Your frequency is in the HF range, so you should seriously consider impedance matching to the cable.

If you want to use twisted pair, the signal must be symmetrical to achieve advantage of the cable. For single-ended signals, consider coaxial cable instead.

Remember that a RF signal travels in the insulator between the conductors.

--

Tauno Voipio
Reply to
Tauno Voipio

--
No. 

A balanced circuit would be one where a differential signal was being 
propagated down two floating conductors, like 300 ohm TV twin-lead. 

If one of the wires was ground and the other signal, (like in the 75 
ohm coaxial cable that feeds most modern TVs) that's called an 
unbalanced, or single-ended signal. 

In a case like yours, what I'd do would be to propagate the signal 
down a piece of coax  and run Vcc external to the cable using the 
coax's shield for a common ground. 

You might also be able to use twisted shielded pair (or twinax) by 
running Vcc down one conductor, signal down the other, and the shield 
as a common ground.
Reply to
John Fields

Ecnerwal, thanks for your reply.

Would twisted triad be better than two twisted pairs? If I used two twisted pairs with ground on one wire of each pair, which ground wire would carry the return current? Or would the return current be split between the two ground wires?

Doug

Reply to
ddoughe

Tauno, thanks for your reply.

I was going to use a 100 ohm series resistor at the output of the op-amp. Is this the proper way to match the cable impedance?
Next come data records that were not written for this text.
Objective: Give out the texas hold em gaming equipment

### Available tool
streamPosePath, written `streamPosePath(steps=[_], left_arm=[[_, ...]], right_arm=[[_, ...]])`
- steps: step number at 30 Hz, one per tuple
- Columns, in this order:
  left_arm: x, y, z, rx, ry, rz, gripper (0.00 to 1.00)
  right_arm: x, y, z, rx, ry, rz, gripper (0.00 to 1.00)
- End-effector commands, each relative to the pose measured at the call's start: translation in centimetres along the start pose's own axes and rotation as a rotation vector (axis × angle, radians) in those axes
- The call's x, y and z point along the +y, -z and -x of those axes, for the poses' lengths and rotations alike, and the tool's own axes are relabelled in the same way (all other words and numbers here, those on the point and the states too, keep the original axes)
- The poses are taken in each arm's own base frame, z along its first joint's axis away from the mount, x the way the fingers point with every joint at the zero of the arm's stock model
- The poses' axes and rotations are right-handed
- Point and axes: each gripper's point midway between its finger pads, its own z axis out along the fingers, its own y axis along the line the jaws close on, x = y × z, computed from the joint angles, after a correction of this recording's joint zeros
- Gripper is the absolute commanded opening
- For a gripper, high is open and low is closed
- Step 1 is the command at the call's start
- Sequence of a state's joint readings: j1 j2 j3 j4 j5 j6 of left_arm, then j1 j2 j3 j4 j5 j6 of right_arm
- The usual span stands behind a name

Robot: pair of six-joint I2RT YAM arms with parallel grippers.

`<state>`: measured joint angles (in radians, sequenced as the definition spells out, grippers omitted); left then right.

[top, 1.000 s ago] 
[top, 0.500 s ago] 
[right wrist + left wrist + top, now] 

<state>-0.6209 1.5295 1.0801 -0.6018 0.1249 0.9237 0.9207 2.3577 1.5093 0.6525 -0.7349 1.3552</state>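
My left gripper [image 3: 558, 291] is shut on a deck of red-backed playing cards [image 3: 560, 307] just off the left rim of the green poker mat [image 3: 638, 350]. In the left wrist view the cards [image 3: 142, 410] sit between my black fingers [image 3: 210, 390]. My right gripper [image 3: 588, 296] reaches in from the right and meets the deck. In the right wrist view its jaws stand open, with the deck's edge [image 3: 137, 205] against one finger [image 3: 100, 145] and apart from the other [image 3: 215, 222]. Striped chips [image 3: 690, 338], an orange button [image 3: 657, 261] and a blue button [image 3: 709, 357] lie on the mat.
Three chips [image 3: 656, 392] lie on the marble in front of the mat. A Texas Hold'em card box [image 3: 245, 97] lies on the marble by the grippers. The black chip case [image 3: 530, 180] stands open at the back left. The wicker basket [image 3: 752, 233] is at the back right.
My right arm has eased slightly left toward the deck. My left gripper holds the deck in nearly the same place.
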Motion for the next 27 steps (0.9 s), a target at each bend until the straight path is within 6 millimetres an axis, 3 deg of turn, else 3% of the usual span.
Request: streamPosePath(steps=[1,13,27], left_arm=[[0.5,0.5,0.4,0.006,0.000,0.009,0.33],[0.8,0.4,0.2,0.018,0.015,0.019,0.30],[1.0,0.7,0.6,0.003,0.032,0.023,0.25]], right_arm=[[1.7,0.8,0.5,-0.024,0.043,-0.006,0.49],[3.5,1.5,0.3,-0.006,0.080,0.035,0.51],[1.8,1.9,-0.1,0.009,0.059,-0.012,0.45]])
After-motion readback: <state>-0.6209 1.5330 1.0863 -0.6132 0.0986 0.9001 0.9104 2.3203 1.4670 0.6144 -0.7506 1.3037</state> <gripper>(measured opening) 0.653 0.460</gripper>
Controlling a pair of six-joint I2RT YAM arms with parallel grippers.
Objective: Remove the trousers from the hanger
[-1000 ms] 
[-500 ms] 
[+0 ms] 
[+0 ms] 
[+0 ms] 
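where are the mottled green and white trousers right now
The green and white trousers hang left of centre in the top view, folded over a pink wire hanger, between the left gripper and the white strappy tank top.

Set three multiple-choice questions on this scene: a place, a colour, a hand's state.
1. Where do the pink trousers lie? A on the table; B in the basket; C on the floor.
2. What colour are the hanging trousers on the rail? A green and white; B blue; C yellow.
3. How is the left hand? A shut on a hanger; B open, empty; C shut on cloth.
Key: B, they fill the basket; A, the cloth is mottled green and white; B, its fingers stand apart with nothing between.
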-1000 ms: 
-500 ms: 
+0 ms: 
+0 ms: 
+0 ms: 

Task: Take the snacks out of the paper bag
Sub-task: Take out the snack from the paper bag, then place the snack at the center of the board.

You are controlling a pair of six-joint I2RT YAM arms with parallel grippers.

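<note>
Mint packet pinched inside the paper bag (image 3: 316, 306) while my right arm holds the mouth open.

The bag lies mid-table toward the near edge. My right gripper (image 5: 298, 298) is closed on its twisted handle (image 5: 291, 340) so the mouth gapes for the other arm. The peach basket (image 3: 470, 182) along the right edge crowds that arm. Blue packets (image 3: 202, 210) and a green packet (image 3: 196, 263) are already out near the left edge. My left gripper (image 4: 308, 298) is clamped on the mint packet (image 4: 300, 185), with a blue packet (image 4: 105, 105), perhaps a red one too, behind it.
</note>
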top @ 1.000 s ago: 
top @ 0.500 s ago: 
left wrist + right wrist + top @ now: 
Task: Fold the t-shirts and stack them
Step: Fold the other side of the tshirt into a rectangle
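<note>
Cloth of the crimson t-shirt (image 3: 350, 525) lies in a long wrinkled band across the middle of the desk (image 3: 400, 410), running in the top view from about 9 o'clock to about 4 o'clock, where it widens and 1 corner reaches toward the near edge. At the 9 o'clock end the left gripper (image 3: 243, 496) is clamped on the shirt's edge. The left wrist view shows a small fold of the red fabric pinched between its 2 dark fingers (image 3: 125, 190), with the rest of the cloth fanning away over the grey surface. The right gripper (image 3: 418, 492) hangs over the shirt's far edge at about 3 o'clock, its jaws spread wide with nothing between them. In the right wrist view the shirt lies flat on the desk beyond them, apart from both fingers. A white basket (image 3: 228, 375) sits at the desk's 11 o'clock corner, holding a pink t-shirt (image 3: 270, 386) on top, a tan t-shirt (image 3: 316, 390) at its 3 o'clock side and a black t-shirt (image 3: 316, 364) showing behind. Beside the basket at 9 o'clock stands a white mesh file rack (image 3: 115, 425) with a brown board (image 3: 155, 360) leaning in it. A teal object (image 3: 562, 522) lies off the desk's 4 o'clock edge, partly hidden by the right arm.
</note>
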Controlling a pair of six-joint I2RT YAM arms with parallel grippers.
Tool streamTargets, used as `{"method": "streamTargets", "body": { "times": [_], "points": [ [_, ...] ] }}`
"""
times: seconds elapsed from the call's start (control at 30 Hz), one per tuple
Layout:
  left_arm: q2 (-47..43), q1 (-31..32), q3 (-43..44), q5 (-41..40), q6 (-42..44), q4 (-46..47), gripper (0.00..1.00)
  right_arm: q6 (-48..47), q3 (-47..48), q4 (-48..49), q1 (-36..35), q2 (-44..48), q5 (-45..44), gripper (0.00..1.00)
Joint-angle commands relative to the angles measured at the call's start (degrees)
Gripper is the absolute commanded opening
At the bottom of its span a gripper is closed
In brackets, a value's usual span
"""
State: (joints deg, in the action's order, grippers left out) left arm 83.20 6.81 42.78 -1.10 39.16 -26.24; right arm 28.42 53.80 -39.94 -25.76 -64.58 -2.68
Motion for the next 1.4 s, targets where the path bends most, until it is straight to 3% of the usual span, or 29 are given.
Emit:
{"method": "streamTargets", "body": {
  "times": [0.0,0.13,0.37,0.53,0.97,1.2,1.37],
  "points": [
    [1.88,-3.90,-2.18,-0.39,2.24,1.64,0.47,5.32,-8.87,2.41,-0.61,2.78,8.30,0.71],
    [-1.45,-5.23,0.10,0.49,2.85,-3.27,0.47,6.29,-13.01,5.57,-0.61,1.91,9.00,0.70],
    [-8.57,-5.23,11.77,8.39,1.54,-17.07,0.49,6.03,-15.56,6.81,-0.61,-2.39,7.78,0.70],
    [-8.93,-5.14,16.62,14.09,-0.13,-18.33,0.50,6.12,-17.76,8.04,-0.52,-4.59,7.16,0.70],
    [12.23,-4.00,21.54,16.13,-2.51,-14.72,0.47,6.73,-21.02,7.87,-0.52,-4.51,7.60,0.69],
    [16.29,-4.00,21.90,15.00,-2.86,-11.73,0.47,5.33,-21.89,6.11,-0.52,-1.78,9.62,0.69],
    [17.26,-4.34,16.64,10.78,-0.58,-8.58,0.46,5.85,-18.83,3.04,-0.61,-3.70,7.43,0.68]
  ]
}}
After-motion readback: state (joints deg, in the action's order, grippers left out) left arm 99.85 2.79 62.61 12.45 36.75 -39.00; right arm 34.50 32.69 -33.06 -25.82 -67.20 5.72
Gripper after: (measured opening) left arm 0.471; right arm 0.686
I was hoping to use twisted pair since it is much cheaper than coaxial cabl e. If I bring back the signal and ground wires in the same twisted pair, w ould that be considered symmetrical? More current would be flowing out to the sensor over the Vcc wire than would be returning through either the sig nal or the ground wires.

Thanks, Doug

Reply to
ddoughe

John, thanks very much for your reply.

I'm still a bit confused about single-ended signals. In this application, the sensor is floating--it's not connected to earth ground. If the signal is referenced to the sensor's ground wire, and I return the ground wire alo ng with the signal wire, wouldn't those two wires be balanced?

I've also been confused by how the return currents would flow. Would they flow in both twinaxes, with the currents equal and opposite in each twisted pair? How do the ground currents know which return wire to take?

Reply to
ddoughe

What's the signal level? What sort of s/n ratio do you need?

Twisting single-ended signals probably doesn't matter.

One less-obvious EMI problem is RF (like from TV and radio stations, cell phones, motor controllers, things like that) getting rectified by opamp front ends... or back ends. That will be site dependant. Shielding would help with that.

--

John Larkin                  Highland Technology Inc 
www.highlandtechnology.com   jlarkin at highlandtechnology dot com    

Precision electronic instrumentation 
Picosecond-resolution Digital Delay and Pulse generators 
Custom timing and laser controllers 
Photonics and fiberoptic TTL data links 
VME  analog, thermocouple, LVDT, synchro, tachometer 
Multichannel arbitrary waveform generators
Reply to
John Larkin

The cable is 2 meters long. The signal wavelength is 60 meters. There will be no significant transmission-line effects.

The cable can be treated as a lumped capacitance, probably under 200 pF, and most opamps won't mind that load. But it never hurts to check, and a series resistor might be a good idea.

--

John Larkin                  Highland Technology Inc 
www.highlandtechnology.com   jlarkin at highlandtechnology dot com    

Precision electronic instrumentation 
Picosecond-resolution Digital Delay and Pulse generators 
Custom timing and laser controllers 
Photonics and fiberoptic TTL data links 
VME  analog, thermocouple, LVDT, synchro, tachometer 
Multichannel arbitrary waveform generators
Reply to
John Larkin

If the sensor signal is truly AC, you could use a coax cable and send the power down the coax along with the signal.

Reply to
tm

Besides the in-circuit properties, endedness refers to the field given off by the cable (or, equivalently, how the wires see the field around). If the construction is symmetrical (a plus and a minus wire, same size, evenly spaced, etc.), then the signals should be symmetrical as well. If not, an average field radiates (or an external field will be picked up, same thing).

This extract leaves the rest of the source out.